Exercise: Among the records below, find the line that has "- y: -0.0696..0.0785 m"; from there, give the lines again exactly, and stop after the line that has "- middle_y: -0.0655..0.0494".

Data provided:

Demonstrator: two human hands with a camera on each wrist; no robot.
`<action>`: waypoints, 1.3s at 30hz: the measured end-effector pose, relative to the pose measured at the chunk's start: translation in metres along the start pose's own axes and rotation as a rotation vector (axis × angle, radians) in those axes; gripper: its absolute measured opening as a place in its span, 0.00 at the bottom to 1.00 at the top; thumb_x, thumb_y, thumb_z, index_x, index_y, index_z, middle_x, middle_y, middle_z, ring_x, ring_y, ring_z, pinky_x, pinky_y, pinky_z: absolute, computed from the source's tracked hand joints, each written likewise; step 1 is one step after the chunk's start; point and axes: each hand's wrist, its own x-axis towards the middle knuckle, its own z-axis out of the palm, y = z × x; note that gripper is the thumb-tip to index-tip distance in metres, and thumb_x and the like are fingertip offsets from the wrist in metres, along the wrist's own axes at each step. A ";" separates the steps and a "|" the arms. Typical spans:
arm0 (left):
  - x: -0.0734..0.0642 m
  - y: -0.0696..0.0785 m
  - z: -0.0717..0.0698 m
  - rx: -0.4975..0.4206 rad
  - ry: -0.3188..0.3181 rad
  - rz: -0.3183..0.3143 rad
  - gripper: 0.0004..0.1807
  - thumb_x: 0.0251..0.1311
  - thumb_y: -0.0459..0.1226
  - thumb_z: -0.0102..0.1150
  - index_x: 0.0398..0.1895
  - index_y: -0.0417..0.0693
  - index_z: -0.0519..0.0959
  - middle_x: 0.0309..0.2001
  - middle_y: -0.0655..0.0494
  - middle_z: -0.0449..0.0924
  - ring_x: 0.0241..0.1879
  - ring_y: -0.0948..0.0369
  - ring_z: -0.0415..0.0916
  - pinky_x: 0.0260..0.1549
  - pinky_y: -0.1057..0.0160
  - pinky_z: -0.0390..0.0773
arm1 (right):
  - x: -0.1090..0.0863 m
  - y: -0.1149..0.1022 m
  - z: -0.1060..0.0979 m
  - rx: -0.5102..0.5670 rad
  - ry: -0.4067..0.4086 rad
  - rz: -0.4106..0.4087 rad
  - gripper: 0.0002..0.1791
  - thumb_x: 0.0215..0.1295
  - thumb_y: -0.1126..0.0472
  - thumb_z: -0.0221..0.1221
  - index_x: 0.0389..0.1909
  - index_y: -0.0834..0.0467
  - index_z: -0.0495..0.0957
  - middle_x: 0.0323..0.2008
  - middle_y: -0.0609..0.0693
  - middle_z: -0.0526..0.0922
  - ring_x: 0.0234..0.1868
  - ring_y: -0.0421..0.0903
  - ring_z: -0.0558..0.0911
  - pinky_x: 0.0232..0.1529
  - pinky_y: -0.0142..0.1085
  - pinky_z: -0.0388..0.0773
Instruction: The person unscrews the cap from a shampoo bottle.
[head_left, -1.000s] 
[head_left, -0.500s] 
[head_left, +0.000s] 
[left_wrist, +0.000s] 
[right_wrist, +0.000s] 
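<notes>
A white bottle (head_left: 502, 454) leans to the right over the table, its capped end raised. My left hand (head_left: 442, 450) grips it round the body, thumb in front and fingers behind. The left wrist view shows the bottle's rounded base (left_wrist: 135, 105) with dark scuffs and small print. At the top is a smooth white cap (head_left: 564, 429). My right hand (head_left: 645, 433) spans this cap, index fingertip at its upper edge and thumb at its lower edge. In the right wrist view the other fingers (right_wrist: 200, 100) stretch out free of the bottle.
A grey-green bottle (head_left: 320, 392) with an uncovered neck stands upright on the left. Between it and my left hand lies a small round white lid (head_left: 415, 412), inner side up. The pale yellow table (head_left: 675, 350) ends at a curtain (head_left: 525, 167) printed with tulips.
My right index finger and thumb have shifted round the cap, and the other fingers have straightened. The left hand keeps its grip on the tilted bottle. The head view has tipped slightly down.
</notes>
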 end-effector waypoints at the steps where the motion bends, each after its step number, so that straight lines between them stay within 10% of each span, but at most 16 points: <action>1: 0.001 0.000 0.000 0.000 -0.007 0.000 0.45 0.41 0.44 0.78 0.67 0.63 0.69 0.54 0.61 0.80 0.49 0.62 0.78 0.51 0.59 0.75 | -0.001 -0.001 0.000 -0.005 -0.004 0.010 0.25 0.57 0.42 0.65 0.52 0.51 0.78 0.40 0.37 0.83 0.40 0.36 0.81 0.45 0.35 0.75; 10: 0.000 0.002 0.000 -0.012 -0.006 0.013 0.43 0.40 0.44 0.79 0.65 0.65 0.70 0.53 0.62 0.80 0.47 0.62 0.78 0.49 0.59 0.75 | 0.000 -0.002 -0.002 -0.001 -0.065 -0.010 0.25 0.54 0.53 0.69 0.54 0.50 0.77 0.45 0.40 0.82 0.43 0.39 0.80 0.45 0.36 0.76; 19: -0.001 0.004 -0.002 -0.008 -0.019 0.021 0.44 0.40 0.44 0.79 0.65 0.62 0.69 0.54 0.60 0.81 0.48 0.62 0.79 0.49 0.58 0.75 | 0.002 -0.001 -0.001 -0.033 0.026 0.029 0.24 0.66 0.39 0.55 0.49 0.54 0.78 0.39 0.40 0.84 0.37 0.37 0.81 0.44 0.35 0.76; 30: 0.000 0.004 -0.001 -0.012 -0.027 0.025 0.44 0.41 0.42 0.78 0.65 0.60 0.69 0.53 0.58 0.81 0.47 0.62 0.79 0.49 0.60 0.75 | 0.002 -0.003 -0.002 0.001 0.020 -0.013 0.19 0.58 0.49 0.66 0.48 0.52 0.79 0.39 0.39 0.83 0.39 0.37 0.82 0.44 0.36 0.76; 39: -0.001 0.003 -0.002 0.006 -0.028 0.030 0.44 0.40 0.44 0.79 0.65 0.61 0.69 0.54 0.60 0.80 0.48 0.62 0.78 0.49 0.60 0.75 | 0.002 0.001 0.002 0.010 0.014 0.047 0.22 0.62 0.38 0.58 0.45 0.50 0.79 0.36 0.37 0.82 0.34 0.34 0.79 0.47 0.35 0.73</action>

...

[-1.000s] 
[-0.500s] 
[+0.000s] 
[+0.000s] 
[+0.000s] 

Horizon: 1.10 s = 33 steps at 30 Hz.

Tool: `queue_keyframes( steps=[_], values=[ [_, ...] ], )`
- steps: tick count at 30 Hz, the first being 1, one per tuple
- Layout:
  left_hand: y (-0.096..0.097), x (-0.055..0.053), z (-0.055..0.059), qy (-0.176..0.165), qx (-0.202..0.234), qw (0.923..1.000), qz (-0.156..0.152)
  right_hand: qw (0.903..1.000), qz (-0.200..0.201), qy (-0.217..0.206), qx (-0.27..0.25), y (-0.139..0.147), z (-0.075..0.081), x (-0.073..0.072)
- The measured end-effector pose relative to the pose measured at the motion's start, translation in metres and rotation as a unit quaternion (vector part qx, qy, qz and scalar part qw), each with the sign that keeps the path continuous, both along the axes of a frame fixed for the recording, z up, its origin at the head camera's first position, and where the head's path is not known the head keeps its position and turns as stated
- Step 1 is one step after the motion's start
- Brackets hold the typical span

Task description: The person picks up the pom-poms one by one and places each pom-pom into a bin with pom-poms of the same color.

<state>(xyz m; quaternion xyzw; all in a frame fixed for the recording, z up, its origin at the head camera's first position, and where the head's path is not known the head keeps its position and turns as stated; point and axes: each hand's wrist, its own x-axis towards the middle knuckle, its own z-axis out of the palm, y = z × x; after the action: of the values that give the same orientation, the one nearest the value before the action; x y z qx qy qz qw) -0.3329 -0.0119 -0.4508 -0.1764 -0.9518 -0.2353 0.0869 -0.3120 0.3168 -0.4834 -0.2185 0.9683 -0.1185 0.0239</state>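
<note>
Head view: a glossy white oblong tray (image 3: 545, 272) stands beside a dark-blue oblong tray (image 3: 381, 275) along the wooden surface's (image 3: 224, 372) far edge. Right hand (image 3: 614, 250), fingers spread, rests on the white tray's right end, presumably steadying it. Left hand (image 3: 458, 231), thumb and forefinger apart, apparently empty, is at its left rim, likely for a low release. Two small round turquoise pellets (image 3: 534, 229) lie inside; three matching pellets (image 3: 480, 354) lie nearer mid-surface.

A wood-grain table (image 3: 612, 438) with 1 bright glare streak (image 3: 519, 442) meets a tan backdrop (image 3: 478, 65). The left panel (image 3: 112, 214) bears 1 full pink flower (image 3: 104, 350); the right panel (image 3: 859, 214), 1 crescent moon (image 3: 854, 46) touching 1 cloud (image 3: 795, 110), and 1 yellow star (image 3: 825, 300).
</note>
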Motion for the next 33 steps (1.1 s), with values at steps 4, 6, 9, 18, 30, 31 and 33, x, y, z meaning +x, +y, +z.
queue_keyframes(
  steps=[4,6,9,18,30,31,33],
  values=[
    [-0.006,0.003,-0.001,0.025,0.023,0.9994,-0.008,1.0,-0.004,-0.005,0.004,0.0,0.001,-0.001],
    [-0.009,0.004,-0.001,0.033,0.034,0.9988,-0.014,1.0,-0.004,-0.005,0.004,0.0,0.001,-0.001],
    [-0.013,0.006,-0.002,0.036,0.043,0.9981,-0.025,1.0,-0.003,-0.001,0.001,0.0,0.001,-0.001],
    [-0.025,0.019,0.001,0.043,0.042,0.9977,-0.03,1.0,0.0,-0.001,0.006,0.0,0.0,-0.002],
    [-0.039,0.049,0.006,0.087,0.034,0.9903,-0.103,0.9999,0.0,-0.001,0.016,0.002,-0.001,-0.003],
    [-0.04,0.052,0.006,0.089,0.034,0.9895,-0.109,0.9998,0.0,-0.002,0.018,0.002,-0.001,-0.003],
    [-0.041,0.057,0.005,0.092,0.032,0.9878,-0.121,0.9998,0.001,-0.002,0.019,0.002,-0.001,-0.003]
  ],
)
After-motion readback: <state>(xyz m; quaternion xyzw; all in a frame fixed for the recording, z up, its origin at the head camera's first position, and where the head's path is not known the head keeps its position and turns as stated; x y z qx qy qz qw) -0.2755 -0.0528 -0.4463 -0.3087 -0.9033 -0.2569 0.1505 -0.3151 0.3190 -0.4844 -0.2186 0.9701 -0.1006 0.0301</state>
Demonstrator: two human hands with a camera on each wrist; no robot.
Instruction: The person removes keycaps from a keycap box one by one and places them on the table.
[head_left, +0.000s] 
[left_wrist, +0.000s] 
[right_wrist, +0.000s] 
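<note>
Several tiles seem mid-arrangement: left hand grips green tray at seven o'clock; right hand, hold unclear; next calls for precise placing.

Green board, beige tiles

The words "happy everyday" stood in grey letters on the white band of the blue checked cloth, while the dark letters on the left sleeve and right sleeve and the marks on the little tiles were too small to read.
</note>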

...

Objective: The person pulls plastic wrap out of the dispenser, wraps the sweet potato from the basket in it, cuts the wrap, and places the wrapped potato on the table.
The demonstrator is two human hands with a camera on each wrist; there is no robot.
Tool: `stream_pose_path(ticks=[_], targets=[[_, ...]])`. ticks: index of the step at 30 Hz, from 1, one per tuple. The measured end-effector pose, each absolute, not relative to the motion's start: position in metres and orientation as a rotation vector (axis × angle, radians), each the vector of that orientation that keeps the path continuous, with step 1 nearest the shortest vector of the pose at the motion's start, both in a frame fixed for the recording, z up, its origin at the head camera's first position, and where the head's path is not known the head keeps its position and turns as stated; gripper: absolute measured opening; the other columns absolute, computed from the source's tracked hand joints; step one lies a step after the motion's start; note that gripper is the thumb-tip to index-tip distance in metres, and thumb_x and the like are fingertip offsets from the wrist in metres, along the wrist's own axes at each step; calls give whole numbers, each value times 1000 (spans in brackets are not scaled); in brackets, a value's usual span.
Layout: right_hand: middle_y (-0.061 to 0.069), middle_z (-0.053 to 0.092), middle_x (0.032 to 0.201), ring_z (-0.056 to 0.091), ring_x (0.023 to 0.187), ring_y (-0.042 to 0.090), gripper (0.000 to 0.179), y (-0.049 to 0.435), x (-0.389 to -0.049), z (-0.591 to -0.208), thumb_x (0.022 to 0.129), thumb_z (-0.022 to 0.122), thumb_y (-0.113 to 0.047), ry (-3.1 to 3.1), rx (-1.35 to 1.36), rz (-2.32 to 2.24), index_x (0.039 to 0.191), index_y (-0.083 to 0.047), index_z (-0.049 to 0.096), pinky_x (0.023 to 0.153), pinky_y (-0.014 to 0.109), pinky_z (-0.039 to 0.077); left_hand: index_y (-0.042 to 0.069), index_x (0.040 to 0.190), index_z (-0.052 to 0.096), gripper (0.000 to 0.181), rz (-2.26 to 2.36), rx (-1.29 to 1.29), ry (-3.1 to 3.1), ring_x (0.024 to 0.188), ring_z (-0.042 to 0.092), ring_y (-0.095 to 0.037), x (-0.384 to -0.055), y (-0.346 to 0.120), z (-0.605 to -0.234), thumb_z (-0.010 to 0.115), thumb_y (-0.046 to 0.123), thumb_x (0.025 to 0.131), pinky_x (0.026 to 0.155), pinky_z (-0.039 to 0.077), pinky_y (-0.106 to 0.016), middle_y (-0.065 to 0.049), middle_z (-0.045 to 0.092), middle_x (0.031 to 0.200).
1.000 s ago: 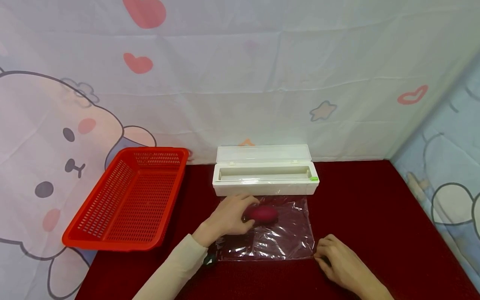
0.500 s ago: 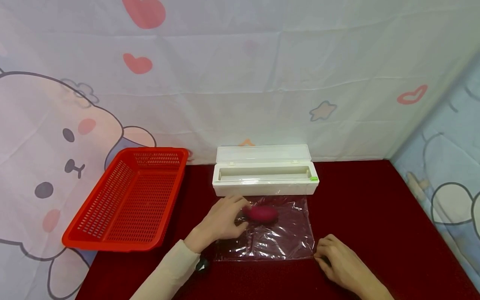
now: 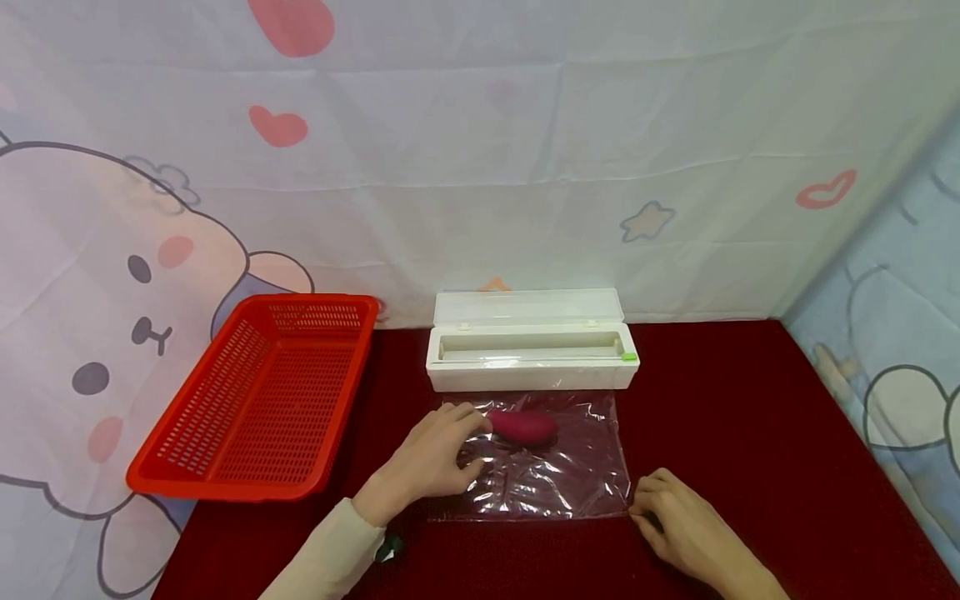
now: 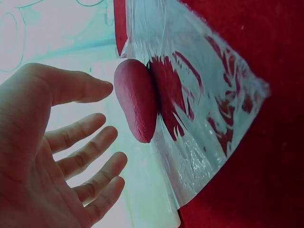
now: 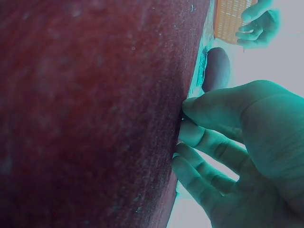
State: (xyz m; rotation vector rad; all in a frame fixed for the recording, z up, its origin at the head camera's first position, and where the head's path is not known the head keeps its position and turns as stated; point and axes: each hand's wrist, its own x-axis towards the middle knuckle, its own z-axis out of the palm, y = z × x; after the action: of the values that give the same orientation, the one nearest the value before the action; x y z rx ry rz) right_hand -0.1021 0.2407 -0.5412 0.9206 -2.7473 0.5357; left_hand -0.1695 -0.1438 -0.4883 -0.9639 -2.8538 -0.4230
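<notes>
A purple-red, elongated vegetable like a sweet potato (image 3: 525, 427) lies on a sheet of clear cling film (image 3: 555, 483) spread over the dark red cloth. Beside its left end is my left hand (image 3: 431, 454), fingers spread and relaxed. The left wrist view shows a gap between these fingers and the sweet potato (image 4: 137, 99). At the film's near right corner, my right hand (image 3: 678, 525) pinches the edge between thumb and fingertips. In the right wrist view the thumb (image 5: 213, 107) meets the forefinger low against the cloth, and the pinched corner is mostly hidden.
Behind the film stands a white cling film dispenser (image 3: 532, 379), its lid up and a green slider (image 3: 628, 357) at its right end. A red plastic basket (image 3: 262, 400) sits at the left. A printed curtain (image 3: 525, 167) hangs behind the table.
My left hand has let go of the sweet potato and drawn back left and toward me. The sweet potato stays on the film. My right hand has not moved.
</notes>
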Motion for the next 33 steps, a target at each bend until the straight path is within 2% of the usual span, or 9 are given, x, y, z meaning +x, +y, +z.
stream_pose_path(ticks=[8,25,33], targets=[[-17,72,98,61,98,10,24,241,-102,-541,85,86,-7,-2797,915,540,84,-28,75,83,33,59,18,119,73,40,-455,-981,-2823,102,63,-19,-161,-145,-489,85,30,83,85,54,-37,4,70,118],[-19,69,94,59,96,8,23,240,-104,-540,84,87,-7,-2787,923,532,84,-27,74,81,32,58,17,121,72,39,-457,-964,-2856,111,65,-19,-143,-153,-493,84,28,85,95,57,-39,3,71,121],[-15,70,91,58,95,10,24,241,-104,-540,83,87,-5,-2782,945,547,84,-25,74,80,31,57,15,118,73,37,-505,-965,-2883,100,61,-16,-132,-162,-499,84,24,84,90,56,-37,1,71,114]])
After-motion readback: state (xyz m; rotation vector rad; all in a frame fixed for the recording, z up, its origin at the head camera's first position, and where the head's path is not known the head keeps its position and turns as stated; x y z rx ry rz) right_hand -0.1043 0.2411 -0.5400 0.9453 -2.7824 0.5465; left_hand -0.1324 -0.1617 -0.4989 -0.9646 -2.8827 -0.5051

Exercise response:
  - y: -0.0696..0.0785 m
  - z: -0.0717..0.0698 m
  - rx: -0.4975..0.4206 rad
  - ry: -0.3188..0.3181 rad
  - rz: -0.3183..0.3143 rad
  - gripper: 0.0004..0.1807
  - thumb_x: 0.0251..0.1311
  - thumb_y: -0.0459..0.1226
  - thumb_z: -0.0102..0.1150
  - index_x: 0.0398..0.1895
  - index_y: -0.0417..0.0693
  - index_z: -0.0519..0.0959
  - middle_x: 0.0309..0.2001
  - middle_y: -0.0655..0.0494

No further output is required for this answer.